### How to complete this task
Restate the listing below word for word, omitting any images.
----------
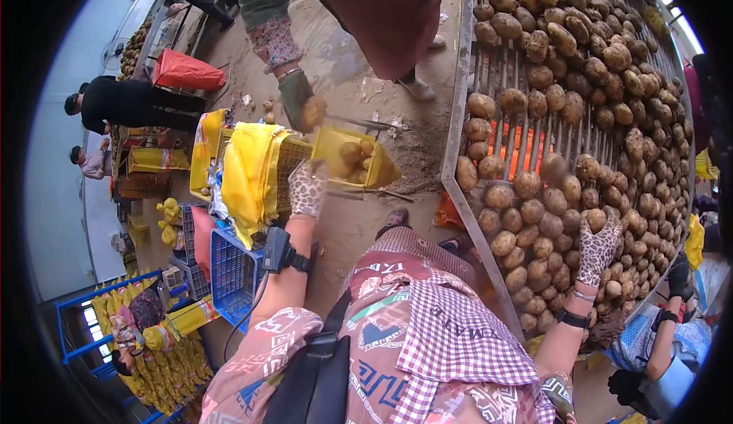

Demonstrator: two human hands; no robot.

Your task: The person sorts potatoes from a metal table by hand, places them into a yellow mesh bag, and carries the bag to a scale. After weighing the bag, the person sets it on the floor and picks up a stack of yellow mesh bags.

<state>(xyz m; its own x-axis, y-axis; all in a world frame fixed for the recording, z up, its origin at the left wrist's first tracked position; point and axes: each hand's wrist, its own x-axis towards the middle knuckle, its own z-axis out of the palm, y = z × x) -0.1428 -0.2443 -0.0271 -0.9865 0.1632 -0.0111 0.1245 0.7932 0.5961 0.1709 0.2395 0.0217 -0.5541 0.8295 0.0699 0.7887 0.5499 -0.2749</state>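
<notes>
Checked apron (pixel 458 325), right hand (pixel 598 248) clasping potato (pixel 595 218), left hand (pixel 308 189) spread, yellow sacks (pixel 248 168) beside

Both hands wear pale leopard-print gloves with dark spots, the left hand (pixel 308 189) and the right hand (pixel 597 245) alike; a black device (pixel 279 252) is strapped at the left wrist, with a thin dark cable (pixel 252 302) trailing from it; a black band (pixel 573 319) circles the right wrist. The sleeves (pixel 267 340) are pinkish-brown with a white swirling print; a purple-and-white checked cloth (pixel 458 332) covers the patterned top; a broad black strap (pixel 324 370) crosses the chest on the left.
</notes>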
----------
### Task result
Demonstrator: two human hands; no robot.

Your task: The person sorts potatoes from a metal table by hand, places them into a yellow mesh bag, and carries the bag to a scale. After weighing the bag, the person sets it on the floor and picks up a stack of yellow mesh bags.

<state>(xyz m; its own x-axis, y-axis; all in a world frame fixed for the recording, z up, its origin at the left wrist's first tracked position; point and axes: each hand's wrist, its own x-axis towards the middle knuckle, its own z-axis out of the palm, y = z × x) -0.1428 -0.2443 -0.0271 -0.9865 0.1632 -0.0111 0.1245 0.7932 0.5961 0.1709 0.2395 0.0217 -0.5541 0.8295 0.0699 0.7887 0.5499 -0.2749</state>
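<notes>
Checked apron (pixel 458 325), right hand (pixel 598 248) clasping potato (pixel 595 218), left hand (pixel 308 189) spread, yellow sacks (pixel 248 168) beside

Both hands wear pale leopard-print gloves with dark spots, the left hand (pixel 308 189) and the right hand (pixel 597 245) alike; a black device (pixel 279 252) is strapped at the left wrist, with a thin dark cable (pixel 252 302) trailing from it; a black band (pixel 573 319) circles the right wrist. The sleeves (pixel 267 340) are pinkish-brown with a white swirling print; a purple-and-white checked cloth (pixel 458 332) covers the patterned top; a broad black strap (pixel 324 370) crosses the chest on the left.
</notes>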

That finishes the exercise, with nothing more to add.